This article was taken from our archives. It first appeared in The Bermudian in 1954. It appears here exactly as it did originally.
Last month The Royal Gazette reported that a shark, reputed to be 15 feet long, was sighted in Hamilton Harbour, its dorsal fin cutting the surface of the water between the Paget and Pembroke shores.
Maybe this made some of our visitors nervous, but old-timers here merely remarked, “What of it?”
It is a long time since we last discussed the subject of sharks in these pages. Some years back, men from Hamilton Parish bagged a nine-foot shark which they had spotted loitering in Harrington Sound. The shark had come in under the tiny bridge at the Flatts, only outlet from the Sound, and couldn’t find his way out again. There he was, trapped and distraught, frittering away his young sharkhood among a lot of picayune angelfish, yellow grunts and Bailey’s Bay bathing beauties. What irked us, however, was that the shark was described as a “man-eater.” That spurred us into doing some research.
In the course of our delvings we found plenty of references to sharks, but never a record of any human casualty caused by sharks in Bermuda. In fact, in the three and a half centuries of this Colony’s placid history, there has never, it appears, been a shark accident, major or minor. We recall corroborating this with the late Louis Mowbray, brilliant ichthyologist, and father and predecessor of the present curator of the Government Aquarium. We, who have swum with trepidation in the shark-infested harbours of Australia where people are killed or maimed every year by sharks, are sufficiently reassured by Bermuda’s record to regard any itinerant sharks around here with tolerance and indulgence. That is, as long as they don’t go lousing up the fishing.
Actually, there are about 150 known species of shark, of which about ten varieties have been identified in neighboring waters. Commonest type seen here is the puppy or cub shark, a shovel-nosed fellow whose average length is three or four feet, and who reaches a maximum of eight or nine feet. It was an overgrown specimen of this species that the Bailey’s Bay boys called a “man-eater.” Incidentally, it is said that a cub shark can and often does produce as many as thirty living offspring at a single sitting without even blanching.”
The Chinese make gelatin from sharks’ fins and use it in their cooking, and even in Bermuda shark meat is considered by many otherwise normal people to be a platable dish.
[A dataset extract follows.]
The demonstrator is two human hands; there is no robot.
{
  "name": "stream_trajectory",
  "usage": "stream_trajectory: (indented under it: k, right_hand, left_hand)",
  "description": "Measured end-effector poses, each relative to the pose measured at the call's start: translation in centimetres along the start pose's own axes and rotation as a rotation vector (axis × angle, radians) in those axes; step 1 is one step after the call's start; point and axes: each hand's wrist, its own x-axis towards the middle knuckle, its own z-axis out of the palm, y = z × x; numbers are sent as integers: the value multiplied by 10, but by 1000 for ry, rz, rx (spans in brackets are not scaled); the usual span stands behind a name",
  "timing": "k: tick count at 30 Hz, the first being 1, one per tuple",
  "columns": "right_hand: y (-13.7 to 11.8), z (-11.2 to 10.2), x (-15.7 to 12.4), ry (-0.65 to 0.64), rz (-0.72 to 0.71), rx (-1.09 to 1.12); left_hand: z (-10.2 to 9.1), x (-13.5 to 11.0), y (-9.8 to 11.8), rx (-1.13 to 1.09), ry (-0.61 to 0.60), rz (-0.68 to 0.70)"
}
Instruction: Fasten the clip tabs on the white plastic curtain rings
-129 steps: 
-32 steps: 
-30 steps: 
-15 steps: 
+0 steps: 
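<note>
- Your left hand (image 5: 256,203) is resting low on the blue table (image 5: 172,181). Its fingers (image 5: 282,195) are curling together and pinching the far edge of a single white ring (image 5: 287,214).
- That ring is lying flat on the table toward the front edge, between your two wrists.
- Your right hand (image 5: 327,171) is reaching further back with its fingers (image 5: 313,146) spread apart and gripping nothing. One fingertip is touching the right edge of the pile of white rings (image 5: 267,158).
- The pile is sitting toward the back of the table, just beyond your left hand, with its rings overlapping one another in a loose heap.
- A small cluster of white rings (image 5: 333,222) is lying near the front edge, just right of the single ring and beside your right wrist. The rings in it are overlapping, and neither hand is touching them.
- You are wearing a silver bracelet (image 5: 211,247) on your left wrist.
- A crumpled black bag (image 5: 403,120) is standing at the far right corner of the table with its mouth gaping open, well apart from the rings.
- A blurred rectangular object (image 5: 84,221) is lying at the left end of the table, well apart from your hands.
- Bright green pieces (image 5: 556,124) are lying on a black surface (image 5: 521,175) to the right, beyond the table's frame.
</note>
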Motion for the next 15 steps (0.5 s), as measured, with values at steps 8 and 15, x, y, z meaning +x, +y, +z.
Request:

For our part, its noisome smell when cooking is so overwhelming that we’ve never had either the stomach or the courage to try it.
Dr. William Beebe, who has put his theory to the test innumerable times by descending into shark-infested waters clad only in swim suit and a diving helmet, has said that the shark’s reputation as a man-eater is generally undeserved. Certainly, as far as Bermuda is concerned, neither man nor record can contradict him with local facts. In brief, Bermuda sharks have always shown themselves aloof and restrained as far as man (or woman, for that matter) is concerned. If their jaws have slavered when they’ve sighted a toothless blonde bathing within dinner distance they’ve never let on about it. Like all good Bermudians they seem to appreciate the fact that tourists are our bread and butter, and so confine their diet to groupers and rockfish who won’t complain to the Trade Development Board anyway.